春夏秋冬をテーマにした連作があり……上野の森で見たかな、これは割と中心イメージがはっきりしている。春は桜の花びら、夏の大きな蜘蛛、秋の大ダコ、冬は……なんだっけ。それから他にも「見しこと」のサンショウウオ? 「眸ひらく明日」の建物のパースペクティブとサーカス、以前も見たのでは「黄昏の笛は鳴る」この女の子のイメージはいいな。しかし今回一番印象に残ったものは「葡萄の熟れる頃」珍しくというか何というか荒々しく破壊的だ。暗い雲から竜巻が降りてきて、地上の建物を破壊する。雲は稲妻をまとっている。何か人類に対する警告みたいなイメージ。隣の「我、大いなる舟に乗りてゆく」は上野の森でも見たが、ガイコツのイメージが強烈だ。何か2011の震災以降、より黙示録的になったのか。「その時ゆくりなき雲」にも原発が描かれている。

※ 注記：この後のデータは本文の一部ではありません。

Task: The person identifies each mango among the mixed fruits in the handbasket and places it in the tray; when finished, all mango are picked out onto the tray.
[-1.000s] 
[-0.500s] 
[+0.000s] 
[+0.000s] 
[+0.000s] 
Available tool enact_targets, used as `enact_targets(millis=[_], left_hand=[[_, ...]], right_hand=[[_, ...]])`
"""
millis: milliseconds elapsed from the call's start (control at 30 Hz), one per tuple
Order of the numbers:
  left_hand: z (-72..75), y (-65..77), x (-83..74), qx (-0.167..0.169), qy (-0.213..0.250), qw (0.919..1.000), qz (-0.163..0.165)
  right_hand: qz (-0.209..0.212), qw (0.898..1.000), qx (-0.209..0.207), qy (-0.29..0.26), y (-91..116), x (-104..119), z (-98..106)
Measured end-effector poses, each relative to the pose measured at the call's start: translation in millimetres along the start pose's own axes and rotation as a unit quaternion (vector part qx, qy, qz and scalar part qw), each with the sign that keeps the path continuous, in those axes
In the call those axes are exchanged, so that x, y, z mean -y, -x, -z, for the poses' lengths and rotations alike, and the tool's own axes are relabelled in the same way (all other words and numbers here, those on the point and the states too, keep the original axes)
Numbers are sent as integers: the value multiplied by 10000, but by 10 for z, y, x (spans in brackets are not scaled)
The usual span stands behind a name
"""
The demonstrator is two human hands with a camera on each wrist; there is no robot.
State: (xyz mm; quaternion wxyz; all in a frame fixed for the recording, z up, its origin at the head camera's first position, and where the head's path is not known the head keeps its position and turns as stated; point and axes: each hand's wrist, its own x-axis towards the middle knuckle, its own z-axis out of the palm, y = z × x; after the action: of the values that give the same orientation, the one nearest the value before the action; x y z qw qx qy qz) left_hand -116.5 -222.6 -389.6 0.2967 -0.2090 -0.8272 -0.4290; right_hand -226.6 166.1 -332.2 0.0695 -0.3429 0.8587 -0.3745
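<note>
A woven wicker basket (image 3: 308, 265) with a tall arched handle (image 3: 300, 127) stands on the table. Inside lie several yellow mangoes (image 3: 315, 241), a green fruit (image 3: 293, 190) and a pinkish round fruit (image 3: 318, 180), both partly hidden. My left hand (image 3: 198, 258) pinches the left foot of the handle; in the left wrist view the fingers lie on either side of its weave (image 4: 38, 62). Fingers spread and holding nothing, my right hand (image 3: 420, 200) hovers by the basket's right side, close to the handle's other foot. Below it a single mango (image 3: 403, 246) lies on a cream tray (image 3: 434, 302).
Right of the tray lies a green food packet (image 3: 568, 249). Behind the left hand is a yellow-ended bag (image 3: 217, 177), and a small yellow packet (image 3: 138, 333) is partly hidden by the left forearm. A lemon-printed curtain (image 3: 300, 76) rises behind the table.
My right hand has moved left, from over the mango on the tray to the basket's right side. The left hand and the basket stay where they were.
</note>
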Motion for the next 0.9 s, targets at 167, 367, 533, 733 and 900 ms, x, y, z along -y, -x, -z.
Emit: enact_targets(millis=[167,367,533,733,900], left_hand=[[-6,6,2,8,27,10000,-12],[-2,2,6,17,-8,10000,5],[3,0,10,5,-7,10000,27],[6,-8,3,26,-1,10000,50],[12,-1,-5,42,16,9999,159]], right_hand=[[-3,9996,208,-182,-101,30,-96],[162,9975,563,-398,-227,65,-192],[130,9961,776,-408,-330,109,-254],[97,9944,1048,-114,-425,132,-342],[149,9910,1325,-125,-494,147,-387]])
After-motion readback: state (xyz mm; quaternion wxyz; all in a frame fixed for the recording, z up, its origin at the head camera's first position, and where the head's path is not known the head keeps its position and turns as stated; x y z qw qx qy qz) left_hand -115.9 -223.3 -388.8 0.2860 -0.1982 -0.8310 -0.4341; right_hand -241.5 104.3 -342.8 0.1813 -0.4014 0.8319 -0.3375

あと、今回思ったのは、風景、特に自然物が非常に「性的」な感じがするのだ。エロティックというぐらい風景がエネルギーを放っているのに対し、それに負けないくらい多数描かれいる人々は、何かどれも人物モデルみたいで、決して生き生きしていなくて、群像という要素を全うするためだけに存在しているように見える。もちろん一人一人何かやってはいるのだが、ボッスやブリューゲルとずいぶん印象が違う。あと、複雑さや多視点という意味では、池田学という新世代の超人がいて、寡作で超細密な池田と比較するとちょっと大味に見えてしまうかもしれない。いや、作り方も全然違うので比較するものじゃないけどね。

さてそれ以降は、過去の「楽園シリーズ」やら「街シリーズ」といった既に見たものがほとんど。街時リーズの引き込まれるようなパースペクティブは魅力的だ。500号とまではいかなくともやはり絵としては結構大きいので引き込まれる。最後に新聞小説の挿し絵などが並んで終わり。あと、所々猫の彫刻などがある。

期日が限られている上、大学なもんで日曜やっていないのも痛い。また都内でやらないかなあ。